(Beginning of GIVEN RECORDS)

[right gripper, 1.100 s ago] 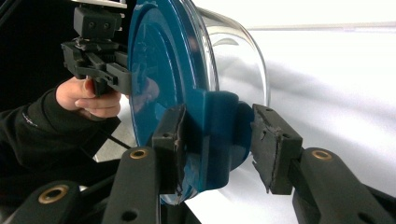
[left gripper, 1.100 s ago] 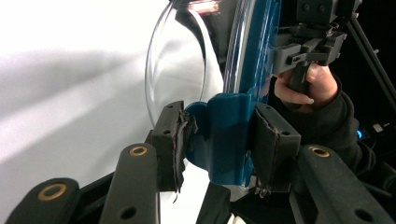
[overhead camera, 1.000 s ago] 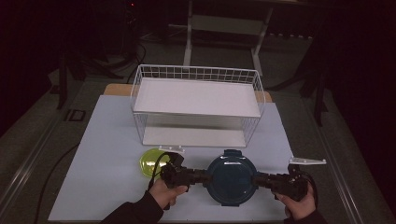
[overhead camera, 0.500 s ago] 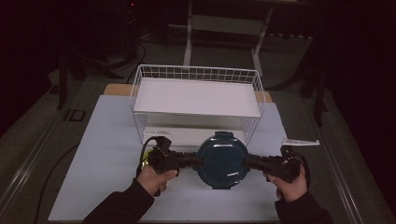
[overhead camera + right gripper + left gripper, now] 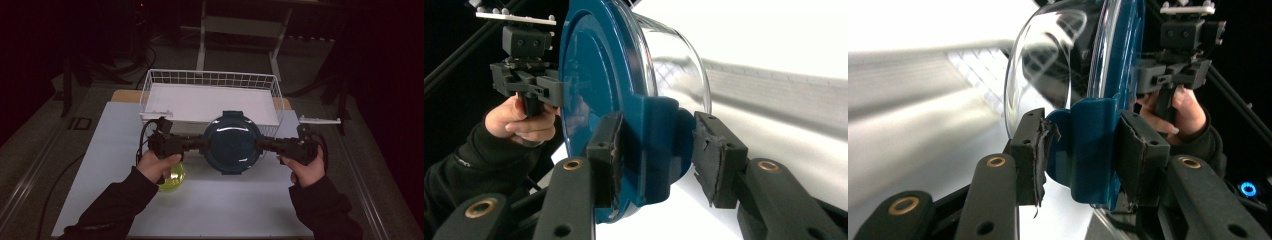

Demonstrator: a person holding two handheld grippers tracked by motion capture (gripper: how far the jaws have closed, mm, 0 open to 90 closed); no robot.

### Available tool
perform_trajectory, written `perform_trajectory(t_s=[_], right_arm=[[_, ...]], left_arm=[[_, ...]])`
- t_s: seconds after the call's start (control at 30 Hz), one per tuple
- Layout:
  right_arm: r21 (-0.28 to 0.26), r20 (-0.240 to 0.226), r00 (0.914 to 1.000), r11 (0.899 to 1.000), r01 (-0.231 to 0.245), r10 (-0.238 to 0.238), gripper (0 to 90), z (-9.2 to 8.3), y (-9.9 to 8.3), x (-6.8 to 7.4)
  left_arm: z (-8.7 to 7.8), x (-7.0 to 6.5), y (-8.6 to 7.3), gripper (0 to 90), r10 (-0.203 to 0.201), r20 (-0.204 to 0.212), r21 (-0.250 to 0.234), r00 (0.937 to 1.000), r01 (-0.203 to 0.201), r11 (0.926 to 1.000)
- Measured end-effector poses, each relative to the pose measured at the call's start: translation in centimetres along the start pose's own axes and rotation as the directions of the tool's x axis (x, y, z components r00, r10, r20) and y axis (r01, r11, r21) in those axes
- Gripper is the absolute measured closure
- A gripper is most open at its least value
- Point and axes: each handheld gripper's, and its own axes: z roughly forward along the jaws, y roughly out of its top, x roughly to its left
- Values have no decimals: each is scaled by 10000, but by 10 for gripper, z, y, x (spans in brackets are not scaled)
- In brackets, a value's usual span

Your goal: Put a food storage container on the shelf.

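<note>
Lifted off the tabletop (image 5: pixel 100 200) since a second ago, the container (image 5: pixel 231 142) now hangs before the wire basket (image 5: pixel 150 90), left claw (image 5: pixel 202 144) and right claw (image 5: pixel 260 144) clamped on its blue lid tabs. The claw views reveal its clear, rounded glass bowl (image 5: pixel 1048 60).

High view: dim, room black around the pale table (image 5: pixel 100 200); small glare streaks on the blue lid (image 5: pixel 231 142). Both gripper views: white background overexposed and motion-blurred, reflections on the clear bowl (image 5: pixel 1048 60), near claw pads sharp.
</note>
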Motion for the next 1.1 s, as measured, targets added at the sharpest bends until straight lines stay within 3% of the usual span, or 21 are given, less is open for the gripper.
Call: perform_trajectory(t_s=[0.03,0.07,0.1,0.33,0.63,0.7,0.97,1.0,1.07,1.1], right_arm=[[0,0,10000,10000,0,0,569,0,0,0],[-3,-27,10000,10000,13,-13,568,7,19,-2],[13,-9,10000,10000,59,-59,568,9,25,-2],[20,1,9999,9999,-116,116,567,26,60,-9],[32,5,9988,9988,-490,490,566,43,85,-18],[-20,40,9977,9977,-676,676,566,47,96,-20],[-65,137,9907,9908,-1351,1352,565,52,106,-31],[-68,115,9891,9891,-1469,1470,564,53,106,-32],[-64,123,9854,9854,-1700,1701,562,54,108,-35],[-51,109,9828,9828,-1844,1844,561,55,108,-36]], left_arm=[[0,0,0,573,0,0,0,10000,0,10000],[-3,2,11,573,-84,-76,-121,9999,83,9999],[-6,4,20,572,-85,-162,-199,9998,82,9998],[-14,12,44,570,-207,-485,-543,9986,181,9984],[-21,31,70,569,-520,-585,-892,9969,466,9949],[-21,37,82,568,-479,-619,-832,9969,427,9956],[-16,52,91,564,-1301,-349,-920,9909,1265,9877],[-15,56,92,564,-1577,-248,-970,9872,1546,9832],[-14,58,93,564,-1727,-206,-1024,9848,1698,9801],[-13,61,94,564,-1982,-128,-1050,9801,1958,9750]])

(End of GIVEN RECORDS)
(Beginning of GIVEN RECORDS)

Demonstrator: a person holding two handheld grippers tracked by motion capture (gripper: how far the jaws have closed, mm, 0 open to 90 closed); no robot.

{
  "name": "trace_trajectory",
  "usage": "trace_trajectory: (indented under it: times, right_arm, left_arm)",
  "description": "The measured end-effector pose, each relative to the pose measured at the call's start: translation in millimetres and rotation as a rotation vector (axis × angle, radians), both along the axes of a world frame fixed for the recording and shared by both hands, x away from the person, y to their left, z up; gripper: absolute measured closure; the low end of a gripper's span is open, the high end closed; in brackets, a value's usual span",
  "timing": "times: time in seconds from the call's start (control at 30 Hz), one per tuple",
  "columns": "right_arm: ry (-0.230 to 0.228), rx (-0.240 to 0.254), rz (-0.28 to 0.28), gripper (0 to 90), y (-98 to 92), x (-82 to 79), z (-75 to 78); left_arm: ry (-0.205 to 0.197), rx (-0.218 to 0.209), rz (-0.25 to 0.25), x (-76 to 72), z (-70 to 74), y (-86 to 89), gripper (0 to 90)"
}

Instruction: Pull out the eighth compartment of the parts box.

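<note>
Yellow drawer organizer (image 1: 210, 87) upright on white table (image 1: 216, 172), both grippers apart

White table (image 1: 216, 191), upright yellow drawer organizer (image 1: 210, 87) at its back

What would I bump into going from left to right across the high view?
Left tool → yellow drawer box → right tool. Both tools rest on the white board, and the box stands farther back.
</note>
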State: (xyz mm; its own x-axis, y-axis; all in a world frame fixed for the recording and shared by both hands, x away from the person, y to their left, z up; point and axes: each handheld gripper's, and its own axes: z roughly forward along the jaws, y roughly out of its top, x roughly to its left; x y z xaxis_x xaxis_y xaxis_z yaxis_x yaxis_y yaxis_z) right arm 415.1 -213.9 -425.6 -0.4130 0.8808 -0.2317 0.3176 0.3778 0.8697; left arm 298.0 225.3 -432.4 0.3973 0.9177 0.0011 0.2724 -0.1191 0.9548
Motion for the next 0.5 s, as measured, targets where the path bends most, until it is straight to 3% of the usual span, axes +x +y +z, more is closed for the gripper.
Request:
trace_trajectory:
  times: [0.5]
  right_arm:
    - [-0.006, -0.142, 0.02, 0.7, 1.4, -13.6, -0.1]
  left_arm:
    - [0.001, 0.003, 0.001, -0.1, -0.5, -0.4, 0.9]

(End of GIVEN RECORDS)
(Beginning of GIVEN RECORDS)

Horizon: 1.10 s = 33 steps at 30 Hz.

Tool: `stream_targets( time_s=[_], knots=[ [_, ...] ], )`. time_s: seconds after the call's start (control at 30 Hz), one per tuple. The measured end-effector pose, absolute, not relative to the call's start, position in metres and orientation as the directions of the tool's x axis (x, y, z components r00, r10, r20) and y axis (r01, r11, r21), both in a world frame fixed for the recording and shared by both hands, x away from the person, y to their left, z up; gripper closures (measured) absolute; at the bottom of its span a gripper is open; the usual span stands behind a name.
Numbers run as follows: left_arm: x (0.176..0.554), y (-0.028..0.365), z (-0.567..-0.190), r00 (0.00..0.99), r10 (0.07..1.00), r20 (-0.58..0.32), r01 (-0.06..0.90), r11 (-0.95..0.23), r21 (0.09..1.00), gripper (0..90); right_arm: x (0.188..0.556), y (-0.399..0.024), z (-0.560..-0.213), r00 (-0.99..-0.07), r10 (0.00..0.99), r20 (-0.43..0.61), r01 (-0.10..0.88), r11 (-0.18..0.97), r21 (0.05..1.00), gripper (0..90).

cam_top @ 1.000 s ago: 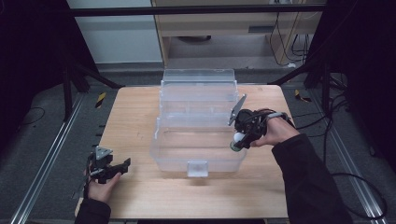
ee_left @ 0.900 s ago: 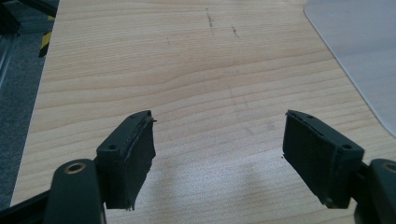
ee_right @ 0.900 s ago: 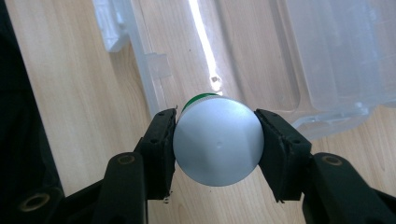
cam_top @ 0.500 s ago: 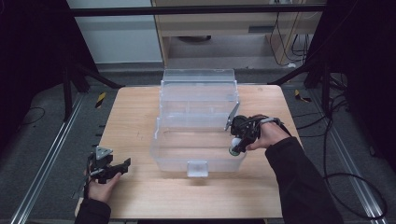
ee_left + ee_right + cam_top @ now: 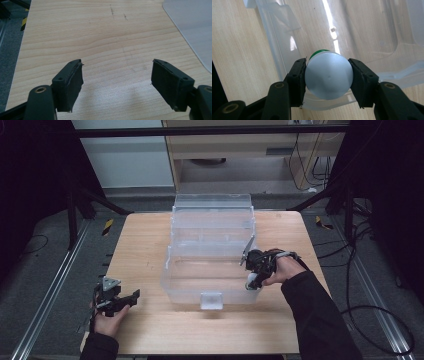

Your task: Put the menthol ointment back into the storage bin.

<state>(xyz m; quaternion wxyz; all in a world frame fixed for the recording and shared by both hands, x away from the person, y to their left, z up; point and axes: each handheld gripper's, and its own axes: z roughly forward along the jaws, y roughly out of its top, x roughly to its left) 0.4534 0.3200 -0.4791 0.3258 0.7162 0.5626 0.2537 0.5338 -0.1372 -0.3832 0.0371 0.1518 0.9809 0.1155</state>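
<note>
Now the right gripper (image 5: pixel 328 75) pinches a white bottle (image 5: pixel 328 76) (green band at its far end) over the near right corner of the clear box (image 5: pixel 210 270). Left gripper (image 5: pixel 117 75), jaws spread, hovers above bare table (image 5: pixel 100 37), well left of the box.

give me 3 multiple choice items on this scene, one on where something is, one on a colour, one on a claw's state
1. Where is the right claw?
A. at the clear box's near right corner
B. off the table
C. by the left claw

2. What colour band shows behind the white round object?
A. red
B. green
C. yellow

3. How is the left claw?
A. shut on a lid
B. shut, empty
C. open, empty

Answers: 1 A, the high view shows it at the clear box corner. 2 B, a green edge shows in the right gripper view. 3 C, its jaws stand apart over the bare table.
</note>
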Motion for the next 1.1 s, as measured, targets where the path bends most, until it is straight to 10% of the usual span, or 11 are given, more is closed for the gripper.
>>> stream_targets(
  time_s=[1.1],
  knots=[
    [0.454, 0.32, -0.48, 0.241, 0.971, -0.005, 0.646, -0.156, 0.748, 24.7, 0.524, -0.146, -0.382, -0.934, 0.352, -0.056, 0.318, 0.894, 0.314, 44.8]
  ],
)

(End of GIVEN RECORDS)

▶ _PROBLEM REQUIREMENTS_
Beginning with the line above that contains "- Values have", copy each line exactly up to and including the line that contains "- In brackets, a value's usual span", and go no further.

▶ _RESULT BELOW_
- Values have no decimals: each is scaled by 10000, but by 10 for gripper, z, y, x (spans in brackets are not scaled)
- In brackets, a value's usual span

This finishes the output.